Problem description: Write out the whole listing word for word.

Data segment:
┄┄┄┄┄┄┄┄┄┄┄┄┄┄┄┄┄┄┄┄

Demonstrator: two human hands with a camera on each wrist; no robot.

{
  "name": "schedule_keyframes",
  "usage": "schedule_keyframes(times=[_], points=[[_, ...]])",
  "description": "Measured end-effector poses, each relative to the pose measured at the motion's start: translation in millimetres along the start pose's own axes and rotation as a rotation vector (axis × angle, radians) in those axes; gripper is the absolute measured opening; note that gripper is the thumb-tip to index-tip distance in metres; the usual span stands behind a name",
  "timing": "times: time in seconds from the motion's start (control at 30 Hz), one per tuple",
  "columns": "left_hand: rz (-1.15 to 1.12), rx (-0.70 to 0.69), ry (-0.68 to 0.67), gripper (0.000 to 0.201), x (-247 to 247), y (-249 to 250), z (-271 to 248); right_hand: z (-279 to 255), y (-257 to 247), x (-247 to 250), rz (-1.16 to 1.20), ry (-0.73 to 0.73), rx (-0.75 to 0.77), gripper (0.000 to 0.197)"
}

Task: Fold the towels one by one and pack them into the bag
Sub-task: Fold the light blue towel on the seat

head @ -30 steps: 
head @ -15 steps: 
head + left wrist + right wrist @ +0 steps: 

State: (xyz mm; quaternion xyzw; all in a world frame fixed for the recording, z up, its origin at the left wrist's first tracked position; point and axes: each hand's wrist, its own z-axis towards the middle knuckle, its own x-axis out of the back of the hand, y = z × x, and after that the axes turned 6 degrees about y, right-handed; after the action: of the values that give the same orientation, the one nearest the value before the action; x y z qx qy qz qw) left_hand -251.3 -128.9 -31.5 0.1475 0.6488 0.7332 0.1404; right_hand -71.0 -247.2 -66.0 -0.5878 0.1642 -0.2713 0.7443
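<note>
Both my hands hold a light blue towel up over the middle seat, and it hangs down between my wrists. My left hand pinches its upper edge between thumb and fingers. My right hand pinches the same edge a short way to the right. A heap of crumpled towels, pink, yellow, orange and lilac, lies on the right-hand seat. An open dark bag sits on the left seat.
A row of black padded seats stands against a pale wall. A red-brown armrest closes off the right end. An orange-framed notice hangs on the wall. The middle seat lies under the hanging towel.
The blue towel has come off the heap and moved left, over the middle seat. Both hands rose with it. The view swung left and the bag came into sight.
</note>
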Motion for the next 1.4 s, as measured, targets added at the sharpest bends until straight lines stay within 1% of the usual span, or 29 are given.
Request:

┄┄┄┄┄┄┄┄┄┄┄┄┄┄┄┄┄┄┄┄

Solution to the problem:
Demonstrator: two human hands with a camera on each wrist; no robot.

{
  "name": "schedule_keyframes",
  "usage": "schedule_keyframes(times=[_], points=[[_, ...]])",
  "description": "Measured end-effector poses, each relative to the pose measured at the motion's start: translation in millimetres along the start pose's own axes and rotation as a rotation vector (axis × angle, radians) in those axes; gripper is the absolute measured opening; note that gripper is the thumb-tip to index-tip distance in metres; the usual span stands behind a name",
  "timing": "times: time in seconds from the motion's start (control at 30 Hz), one per tuple",
  "columns": "left_hand: rz (-1.15 to 1.12), rx (-0.70 to 0.69), ry (-0.68 to 0.67), gripper (0.000 to 0.201), x (-247 to 247), y (-249 to 250), z (-271 to 248); right_hand: z (-279 to 255), y (-257 to 247), x (-247 to 250), rz (-1.16 to 1.20), ry (-0.73 to 0.73), rx (-0.75 to 0.77), gripper (0.000 to 0.197)"
}

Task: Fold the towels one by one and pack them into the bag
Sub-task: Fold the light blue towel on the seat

head @ -30 steps: 
head @ -15 steps: 
head + left wrist + right wrist @ +0 steps: 

State: (xyz mm; quaternion xyzw; all in a world frame fixed for the recording, z up, its origin at the left wrist's first tracked position; point and axes: each hand's wrist, its own z-axis towards the middle knuckle, its own x-axis out of the back of the hand, y = z × x, and after that the axes turned 6 degrees about y, right-handed; after the action: of the values that give the same orientation, the one nearest the value before the action; x y z qx qy qz qw) left_hand -251.3 -128.9 -31.5 0.1475 0.6488 0.7332 0.1404; right_hand -71.0 -247.2 -66.0 -0.5878 0.1642 -0.2713 0.7443
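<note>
Both my hands hold a light blue towel up over the middle seat, and it hangs down between my wrists. My left hand pinches its upper edge between thumb and fingers. My right hand pinches the same edge a short way to the right. A heap of crumpled towels, pink, yellow, orange and lilac, lies on the right-hand seat. An open dark bag sits on the left seat.
A row of black padded seats stands against a pale wall. A red-brown armrest closes off the right end. An orange-framed notice hangs on the wall. The middle seat lies under the hanging towel.
The blue towel has come off the heap and moved left, over the middle seat. Both hands rose with it. The view swung left and the bag came into sight.
</note>
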Motion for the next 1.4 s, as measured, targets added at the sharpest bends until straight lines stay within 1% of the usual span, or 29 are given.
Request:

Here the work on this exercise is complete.